## [Task brief]
Lift out each line of the data that holds "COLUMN".

Source records:
——
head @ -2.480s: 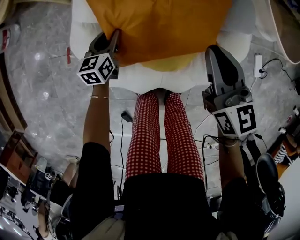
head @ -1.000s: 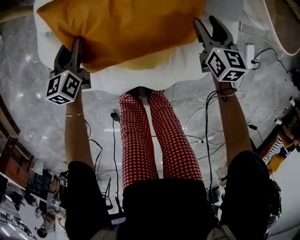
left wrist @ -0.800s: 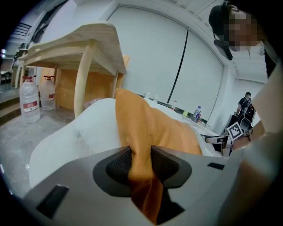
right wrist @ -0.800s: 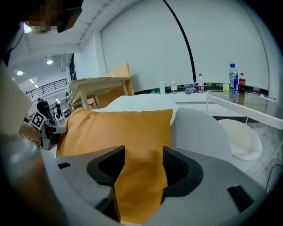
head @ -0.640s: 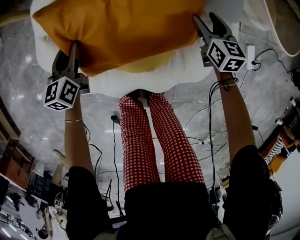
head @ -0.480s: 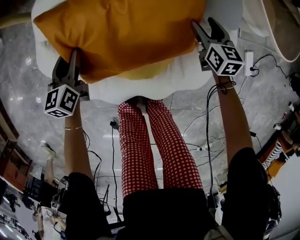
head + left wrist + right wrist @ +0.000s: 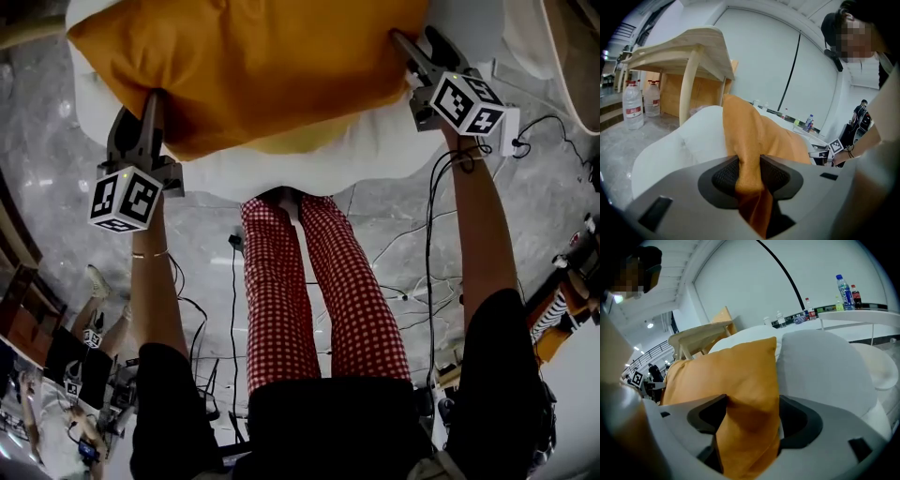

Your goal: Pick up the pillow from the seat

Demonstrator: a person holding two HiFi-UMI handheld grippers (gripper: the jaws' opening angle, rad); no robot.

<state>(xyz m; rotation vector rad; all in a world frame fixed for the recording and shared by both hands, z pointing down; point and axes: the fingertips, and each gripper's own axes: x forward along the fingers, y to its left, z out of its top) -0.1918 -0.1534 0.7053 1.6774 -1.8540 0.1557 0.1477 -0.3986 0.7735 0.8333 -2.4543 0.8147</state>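
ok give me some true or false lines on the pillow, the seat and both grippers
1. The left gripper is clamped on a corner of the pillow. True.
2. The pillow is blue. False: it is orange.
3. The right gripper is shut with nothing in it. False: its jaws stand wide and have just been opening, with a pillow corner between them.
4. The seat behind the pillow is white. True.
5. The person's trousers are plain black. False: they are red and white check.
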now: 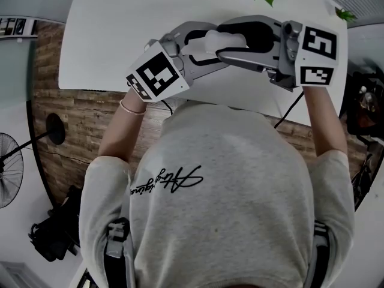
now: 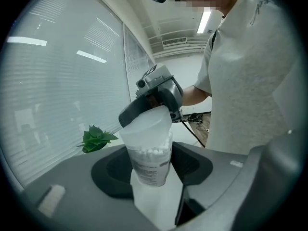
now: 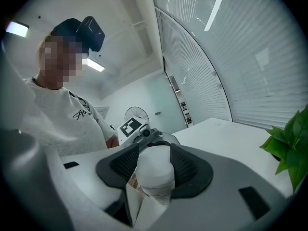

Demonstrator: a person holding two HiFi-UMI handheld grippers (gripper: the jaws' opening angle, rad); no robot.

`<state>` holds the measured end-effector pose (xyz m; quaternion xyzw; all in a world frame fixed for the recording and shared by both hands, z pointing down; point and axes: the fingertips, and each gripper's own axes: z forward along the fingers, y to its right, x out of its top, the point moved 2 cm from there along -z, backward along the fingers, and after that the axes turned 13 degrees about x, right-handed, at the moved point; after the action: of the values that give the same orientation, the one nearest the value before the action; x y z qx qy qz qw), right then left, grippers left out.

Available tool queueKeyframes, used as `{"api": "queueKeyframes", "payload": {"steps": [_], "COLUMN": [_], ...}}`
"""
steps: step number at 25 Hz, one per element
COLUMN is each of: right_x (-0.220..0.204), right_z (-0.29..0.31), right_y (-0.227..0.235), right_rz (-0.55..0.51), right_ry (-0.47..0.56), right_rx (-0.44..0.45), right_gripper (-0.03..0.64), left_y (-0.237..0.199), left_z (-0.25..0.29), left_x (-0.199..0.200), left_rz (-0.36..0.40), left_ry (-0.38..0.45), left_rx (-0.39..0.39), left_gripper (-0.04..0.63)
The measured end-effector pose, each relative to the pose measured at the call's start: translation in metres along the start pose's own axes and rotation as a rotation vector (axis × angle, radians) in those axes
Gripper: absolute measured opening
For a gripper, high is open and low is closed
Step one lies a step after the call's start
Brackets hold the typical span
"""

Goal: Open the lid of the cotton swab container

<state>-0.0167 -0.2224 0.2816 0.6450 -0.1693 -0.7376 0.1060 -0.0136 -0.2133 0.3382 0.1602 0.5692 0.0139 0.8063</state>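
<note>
The left gripper (image 2: 151, 167) has its jaws closed on the body of the cotton swab container (image 2: 148, 150), one dark pad pressing on each side. The clear tub stands up between them with its white swab tips packed under the rim. Beyond those jaws, on the container's far end, sits the translucent lid (image 2: 147, 121). The right gripper (image 3: 155, 177) pinches that lid from the opposite direction, its jaws part-way closed with the ribbed pads on either side of the cap. Seen along the right jaws, the lid fills the gap between them, the labelled body runs on past it, and the left gripper's marker cube (image 3: 129, 126) shows just behind. The two grippers therefore meet tip to tip on one container, held in the air above the white table (image 1: 120, 35). To the left of the left jaws lies a small green plant (image 2: 96, 138). Behind the right jaws, past the person's grey shirt (image 3: 62, 119), a standing fan (image 3: 135, 113) is seen against the far wall.
</note>
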Motion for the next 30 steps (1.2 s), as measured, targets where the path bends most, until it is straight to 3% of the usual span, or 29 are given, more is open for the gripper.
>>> {"api": "queueKeyframes", "payload": {"steps": [10, 21, 30], "right_x": [0.001, 0.01, 0.023], "right_z": [0.001, -0.003, -0.009], "right_y": [0.0, -0.001, 0.004], "right_rz": [-0.131, -0.179, -0.191], "right_ry": [-0.03, 0.002, 0.07], "right_rx": [-0.062, -0.114, -0.154], "right_gripper": [0.216, 0.212, 0.14], "left_y": [-0.003, 0.002, 0.002], "left_z": [0.002, 0.0, 0.001], "left_x": [-0.002, -0.005, -0.008], "left_rz": [-0.066, -0.083, -0.076], "left_ry": [-0.003, -0.013, -0.025], "left_rx": [-0.003, -0.011, -0.01], "left_gripper": [0.23, 0.23, 0.23]}}
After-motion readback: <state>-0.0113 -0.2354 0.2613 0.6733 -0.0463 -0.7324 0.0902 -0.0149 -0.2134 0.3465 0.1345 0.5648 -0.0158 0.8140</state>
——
## [Problem solution]
Available tool queueKeyframes, used as `{"api": "queueKeyframes", "payload": {"steps": [_], "COLUMN": [_], ...}}`
COLUMN is each of: right_x (-0.220..0.204), right_z (-0.29..0.31), right_y (-0.227..0.235), right_rz (-0.55..0.51), right_ry (-0.47..0.56), right_rx (-0.44..0.45), right_gripper (-0.03..0.64), left_y (-0.237..0.199), left_z (-0.25..0.29), left_x (-0.199..0.200), left_rz (-0.36..0.40), left_ry (-0.38..0.45), left_rx (-0.39..0.39), left_gripper (-0.04..0.63)

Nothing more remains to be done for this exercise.